Sesame Street is a long-running and impressive television enterprise. Not only is it valuable to children on an educational level, it manages to continually entertain adults with its subtle barbs and references to popular culture. The show boasts an incredible number of high-profile guest stars over the years, ranging from politicians to boy bands.
Most adorable, however, are those popular musicians who come to reprise their popular songs with new Sesame Streetified lyrics. You really can't help but love their capacity to belt out these tunes to a bunch of well-orchestrated puppets with such fervor and intent you'd think they were playing to a sold-out crowd at Madison Square Garden. Though some sing Sesame Street orignals, many take their most popular songs and tweak the lyrics to make them either educational or pertinent to the lives of cute fuzzy monsters.
While the child viewers probably think of Elmo as the celebrity and the musical guests as some no-name Elmo backup singers, older watchers can appreciate the mildly self-deprecating aww-ness of watching Hootie and the Blowfish warn of street-crossing safety.

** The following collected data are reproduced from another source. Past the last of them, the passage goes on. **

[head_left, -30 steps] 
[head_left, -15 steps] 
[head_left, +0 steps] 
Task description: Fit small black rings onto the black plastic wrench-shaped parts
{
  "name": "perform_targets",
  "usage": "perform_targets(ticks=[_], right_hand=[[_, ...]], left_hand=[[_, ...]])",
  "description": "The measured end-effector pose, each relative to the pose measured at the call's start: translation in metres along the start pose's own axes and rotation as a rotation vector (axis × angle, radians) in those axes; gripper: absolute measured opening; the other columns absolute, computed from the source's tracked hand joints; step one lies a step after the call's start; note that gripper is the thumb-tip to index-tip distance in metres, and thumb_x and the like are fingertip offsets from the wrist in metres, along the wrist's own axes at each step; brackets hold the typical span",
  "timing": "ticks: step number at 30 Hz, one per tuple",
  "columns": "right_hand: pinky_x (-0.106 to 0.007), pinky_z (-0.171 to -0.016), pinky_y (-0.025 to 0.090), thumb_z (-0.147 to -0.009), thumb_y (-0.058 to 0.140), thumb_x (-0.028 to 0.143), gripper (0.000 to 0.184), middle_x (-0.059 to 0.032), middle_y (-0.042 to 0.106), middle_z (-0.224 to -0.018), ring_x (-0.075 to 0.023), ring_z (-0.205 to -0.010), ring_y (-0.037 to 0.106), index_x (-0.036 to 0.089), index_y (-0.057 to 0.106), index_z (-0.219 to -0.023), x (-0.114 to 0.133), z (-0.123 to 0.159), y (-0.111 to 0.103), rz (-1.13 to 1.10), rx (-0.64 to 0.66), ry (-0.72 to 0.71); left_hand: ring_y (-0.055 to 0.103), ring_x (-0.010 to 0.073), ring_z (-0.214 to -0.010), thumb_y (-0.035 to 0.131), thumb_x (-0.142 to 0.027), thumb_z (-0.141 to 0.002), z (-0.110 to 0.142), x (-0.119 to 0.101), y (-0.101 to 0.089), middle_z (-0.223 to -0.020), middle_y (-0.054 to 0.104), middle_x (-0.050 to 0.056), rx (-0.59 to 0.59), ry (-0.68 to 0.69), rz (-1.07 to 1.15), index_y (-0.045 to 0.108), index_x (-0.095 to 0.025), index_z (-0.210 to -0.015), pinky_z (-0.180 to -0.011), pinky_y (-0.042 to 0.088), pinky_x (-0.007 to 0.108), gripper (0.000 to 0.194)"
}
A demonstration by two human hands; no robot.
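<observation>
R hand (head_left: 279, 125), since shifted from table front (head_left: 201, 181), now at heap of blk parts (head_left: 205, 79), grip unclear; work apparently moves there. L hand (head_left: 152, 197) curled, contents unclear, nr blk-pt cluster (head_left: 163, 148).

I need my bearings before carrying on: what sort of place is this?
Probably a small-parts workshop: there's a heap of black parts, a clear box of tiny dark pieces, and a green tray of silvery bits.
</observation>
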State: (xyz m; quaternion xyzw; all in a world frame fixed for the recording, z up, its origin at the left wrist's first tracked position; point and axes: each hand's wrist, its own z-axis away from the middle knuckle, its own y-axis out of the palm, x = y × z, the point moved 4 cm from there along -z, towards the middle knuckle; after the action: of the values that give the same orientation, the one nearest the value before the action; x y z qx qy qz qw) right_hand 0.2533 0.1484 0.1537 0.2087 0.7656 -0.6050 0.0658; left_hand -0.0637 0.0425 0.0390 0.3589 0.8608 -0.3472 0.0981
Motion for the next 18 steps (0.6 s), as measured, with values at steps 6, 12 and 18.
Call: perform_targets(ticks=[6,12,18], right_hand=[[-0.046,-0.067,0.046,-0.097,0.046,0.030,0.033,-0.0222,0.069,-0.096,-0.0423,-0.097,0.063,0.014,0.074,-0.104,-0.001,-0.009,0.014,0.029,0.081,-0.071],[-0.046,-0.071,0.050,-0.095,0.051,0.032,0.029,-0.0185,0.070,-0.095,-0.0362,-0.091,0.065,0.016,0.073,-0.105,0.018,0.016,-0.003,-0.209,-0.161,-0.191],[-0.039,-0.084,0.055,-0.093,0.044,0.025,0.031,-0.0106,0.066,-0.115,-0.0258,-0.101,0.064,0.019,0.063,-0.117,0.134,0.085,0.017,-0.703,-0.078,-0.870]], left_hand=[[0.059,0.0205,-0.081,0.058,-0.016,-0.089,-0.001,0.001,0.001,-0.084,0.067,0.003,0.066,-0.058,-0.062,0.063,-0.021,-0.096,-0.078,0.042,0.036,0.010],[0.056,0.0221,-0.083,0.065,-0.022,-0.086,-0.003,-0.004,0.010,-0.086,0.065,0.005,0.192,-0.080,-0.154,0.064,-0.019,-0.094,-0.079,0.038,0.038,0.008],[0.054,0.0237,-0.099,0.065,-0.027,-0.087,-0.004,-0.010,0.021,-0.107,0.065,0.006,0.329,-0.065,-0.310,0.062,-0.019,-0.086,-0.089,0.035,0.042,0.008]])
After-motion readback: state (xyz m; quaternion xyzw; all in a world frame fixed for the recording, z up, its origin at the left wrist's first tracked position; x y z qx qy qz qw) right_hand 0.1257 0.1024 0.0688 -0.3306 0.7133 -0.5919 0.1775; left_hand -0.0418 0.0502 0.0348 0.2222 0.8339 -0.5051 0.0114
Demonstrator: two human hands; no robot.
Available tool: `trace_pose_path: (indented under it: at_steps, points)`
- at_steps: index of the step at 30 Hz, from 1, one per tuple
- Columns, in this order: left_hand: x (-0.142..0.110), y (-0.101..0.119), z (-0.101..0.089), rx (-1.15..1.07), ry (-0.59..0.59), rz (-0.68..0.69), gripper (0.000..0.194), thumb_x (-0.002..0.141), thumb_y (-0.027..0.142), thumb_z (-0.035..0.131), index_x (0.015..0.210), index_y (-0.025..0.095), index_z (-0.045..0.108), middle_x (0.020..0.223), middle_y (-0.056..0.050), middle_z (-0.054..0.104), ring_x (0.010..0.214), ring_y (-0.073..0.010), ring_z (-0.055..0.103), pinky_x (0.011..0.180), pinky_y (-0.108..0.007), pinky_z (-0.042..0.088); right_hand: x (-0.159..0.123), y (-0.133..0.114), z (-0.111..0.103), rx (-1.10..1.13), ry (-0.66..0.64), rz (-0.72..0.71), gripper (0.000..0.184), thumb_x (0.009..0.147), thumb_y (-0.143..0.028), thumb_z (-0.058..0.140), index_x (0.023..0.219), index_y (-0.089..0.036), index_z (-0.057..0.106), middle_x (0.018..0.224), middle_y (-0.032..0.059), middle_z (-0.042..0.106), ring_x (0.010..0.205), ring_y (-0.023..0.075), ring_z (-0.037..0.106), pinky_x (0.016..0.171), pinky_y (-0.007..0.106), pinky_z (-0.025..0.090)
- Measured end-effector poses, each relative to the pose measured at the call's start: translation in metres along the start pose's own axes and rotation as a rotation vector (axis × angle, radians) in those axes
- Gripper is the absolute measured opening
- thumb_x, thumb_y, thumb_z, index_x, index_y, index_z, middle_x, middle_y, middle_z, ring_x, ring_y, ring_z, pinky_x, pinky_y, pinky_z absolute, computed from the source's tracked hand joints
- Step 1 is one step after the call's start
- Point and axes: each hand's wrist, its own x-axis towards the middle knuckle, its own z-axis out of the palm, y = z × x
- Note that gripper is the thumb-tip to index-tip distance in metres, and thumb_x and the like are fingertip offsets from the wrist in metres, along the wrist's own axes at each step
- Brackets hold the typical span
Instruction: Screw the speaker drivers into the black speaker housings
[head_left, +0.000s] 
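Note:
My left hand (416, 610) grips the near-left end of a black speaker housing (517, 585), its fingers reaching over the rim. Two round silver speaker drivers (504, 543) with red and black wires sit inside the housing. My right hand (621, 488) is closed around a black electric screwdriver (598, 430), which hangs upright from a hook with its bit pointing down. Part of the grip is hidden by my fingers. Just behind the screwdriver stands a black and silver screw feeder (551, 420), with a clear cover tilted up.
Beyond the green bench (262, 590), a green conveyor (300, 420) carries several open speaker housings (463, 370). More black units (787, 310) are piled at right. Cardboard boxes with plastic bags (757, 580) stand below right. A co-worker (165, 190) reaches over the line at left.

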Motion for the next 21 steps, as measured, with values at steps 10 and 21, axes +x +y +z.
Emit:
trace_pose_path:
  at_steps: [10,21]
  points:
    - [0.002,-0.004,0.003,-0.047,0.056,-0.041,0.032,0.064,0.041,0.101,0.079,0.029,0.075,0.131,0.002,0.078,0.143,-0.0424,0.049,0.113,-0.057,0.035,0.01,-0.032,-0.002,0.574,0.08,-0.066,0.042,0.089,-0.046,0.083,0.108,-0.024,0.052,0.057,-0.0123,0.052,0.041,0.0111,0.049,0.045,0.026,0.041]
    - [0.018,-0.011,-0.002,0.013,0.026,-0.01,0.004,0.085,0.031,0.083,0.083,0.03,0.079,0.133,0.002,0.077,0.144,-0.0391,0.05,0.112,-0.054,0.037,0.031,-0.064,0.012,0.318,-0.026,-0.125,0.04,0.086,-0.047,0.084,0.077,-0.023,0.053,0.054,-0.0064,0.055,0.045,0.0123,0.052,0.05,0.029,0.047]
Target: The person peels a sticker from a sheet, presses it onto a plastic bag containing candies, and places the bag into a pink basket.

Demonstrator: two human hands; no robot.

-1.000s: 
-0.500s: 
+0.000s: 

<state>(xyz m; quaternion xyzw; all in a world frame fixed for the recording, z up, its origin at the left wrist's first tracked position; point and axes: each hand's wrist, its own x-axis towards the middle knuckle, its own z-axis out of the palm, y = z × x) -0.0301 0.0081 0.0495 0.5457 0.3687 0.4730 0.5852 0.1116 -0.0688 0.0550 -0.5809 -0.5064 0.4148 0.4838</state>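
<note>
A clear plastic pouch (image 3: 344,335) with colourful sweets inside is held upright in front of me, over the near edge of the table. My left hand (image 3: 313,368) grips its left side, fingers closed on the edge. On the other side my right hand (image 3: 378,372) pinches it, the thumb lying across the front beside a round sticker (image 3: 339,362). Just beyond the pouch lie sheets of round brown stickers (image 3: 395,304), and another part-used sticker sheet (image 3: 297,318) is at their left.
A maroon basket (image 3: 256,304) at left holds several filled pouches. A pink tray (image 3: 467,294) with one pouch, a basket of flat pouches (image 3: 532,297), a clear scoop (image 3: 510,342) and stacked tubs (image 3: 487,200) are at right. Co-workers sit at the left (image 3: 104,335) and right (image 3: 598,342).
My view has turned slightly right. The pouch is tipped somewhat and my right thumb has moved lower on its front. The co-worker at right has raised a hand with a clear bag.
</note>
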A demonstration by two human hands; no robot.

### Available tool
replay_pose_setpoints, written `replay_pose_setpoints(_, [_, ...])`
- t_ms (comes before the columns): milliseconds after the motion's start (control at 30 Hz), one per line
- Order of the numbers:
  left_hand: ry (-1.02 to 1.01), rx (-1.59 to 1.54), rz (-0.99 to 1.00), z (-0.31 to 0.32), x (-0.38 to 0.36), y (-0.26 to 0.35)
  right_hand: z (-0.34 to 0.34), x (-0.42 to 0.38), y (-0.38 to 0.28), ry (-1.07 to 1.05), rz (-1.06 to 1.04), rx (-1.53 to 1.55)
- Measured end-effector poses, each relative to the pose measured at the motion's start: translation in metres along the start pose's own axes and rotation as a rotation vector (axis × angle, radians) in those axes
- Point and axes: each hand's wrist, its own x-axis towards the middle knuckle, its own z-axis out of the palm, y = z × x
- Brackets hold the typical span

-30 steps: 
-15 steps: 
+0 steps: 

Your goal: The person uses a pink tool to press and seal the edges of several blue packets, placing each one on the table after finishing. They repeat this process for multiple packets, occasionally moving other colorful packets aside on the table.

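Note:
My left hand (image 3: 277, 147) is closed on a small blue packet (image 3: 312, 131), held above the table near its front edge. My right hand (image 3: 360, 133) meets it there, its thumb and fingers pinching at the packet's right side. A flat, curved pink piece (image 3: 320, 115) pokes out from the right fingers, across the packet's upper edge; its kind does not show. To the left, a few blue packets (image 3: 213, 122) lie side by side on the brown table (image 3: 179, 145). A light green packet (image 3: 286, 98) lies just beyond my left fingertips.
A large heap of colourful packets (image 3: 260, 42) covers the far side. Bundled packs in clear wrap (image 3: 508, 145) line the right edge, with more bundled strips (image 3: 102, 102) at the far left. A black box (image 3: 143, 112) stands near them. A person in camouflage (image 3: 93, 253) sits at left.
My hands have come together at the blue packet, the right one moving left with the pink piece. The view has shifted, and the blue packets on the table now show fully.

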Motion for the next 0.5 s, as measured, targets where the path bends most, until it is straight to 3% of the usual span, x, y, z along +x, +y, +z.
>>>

Though you may have been far beyond your Sesame Street years when many of these aired, you can certainly enjoy them retrospectively for their celebrity value. For your pure viewing/listening enjoyment, I present a random but reasonably comprehensive compilation of 90s musical guest appearances on everyone's favorite pedgoical PBS puppet program:
Spin Doctors: Two Princes
In 1996, the Spin Doctors appeared on the show with a parody of their popular "Two Princes", conveniently re-titled "Two Princes". In the original song, the Spin Docs sing about a woman with a choice of two male admirers. If you're not familiar with the song, feel free to take a listen. Really, just go ahead now. In the more kid-friendly Sesame Street version, lead singer Chris Barron explains how Princess Zoe doesn't have to pick between two princely playmates but rather that they can all play together. To their credit, the monsters' celebratory dance moves during that extended solo are pretty impressive.
REM: Furry Happy Monsters
REM released "Shiny Happy People" in 1991, intended as an ironic loose translation of some obscure Chinese propaganda. The original video (pop-up version for your entertainment available here) was ironically unironic in its colorful, upbeat interpretation. Luckily, these political undertones were totally absent from the playful Sesame Street Version, "Furry Happy Monsters". The VH1 Pop-Up Video version notes that many fans believe REM hates this song as they never play it live, but obviously they must want to spread the joy in some capacity if they're willing to get this into it with puppets 8 years later.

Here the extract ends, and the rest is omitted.